RECORDED DATA
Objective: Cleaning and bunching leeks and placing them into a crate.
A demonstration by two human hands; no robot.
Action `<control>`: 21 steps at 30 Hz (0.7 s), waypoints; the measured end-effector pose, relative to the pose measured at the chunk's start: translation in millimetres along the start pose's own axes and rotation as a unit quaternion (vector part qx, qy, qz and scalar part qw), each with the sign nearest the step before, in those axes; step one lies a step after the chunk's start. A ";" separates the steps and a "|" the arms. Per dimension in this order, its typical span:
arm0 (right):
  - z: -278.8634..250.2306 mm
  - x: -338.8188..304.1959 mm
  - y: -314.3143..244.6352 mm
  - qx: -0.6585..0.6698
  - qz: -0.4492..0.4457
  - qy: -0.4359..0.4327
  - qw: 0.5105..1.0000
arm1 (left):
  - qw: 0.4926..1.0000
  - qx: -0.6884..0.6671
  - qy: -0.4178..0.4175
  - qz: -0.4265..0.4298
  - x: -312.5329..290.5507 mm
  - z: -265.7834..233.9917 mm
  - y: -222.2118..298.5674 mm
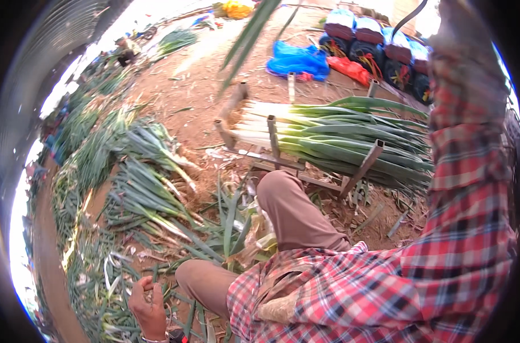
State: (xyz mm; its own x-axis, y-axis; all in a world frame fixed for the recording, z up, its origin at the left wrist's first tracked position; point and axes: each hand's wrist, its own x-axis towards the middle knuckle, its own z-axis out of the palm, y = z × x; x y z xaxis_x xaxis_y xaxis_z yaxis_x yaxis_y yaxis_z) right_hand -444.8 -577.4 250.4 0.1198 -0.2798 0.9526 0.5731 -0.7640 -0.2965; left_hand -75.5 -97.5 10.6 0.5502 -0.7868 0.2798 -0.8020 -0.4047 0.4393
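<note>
My left hand is low at the left, beside my left knee. Its fingers are curled in, and nothing shows sticking out of them. My right arm, in a red plaid sleeve, reaches up along the right side; its hand is beyond the upper edge. Ahead of my knees, a thick stack of leeks lies in a metal rack, white root ends to the left and green leaves to the right. A long green leaf hangs blurred at the top; what holds it is hidden.
Loose leeks lie in piles along the left. Leaf scraps litter the soil by my knees. Beyond the rack are a blue plastic sheet, a red bag and several wrapped bundles. A person is far off at left.
</note>
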 end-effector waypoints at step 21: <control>-43.3 -373.0 205.0 -0.423 0.449 -0.333 0.713 | 0.929 -0.012 -0.261 0.264 291.7 242.4 44.9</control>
State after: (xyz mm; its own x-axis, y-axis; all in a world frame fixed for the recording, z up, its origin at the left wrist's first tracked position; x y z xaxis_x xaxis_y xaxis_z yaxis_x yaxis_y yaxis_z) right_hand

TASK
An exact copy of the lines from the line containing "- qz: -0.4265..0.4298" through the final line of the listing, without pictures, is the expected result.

ANSWER
  - qz: -0.4265..0.4298
  - x: -312.5329..290.5507 mm
  - z: -265.7834..233.9917 mm
  - y: -222.2118..298.5674 mm
State: (xyz mm; its own x-axis, y-axis; all in a world frame fixed for the recording, z up, its origin at the left wrist's first tracked position; point and axes: each hand's wrist, its own x-axis towards the middle knuckle, its own z-axis out of the palm, y = z × x; x y z xaxis_x xaxis_y xaxis_z yaxis_x yaxis_y yaxis_z) right_hand -444.8 -577.4 250.4 0.1198 -0.2798 0.9526 0.5731 -0.7640 -0.2965; left_hand -75.5 -97.5 10.6 0.5502 -0.7868 0.2798 -0.8020 -0.4047 0.4393
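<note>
My left hand is low at the left, beside my left knee. Its fingers are curled in, and nothing shows sticking out of them. My right arm, in a red plaid sleeve, reaches up along the right side; its hand is beyond the upper edge. Ahead of my knees, a thick stack of leeks lies in a metal rack, white root ends to the left and green leaves to the right. A long green leaf hangs blurred at the top; what holds it is hidden.
Loose leeks lie in piles along the left. Leaf scraps litter the soil by my knees. Beyond the rack are a blue plastic sheet, a red bag and several wrapped bundles. A person is far off at left.
</note>
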 end-effector waypoints at step 21: <control>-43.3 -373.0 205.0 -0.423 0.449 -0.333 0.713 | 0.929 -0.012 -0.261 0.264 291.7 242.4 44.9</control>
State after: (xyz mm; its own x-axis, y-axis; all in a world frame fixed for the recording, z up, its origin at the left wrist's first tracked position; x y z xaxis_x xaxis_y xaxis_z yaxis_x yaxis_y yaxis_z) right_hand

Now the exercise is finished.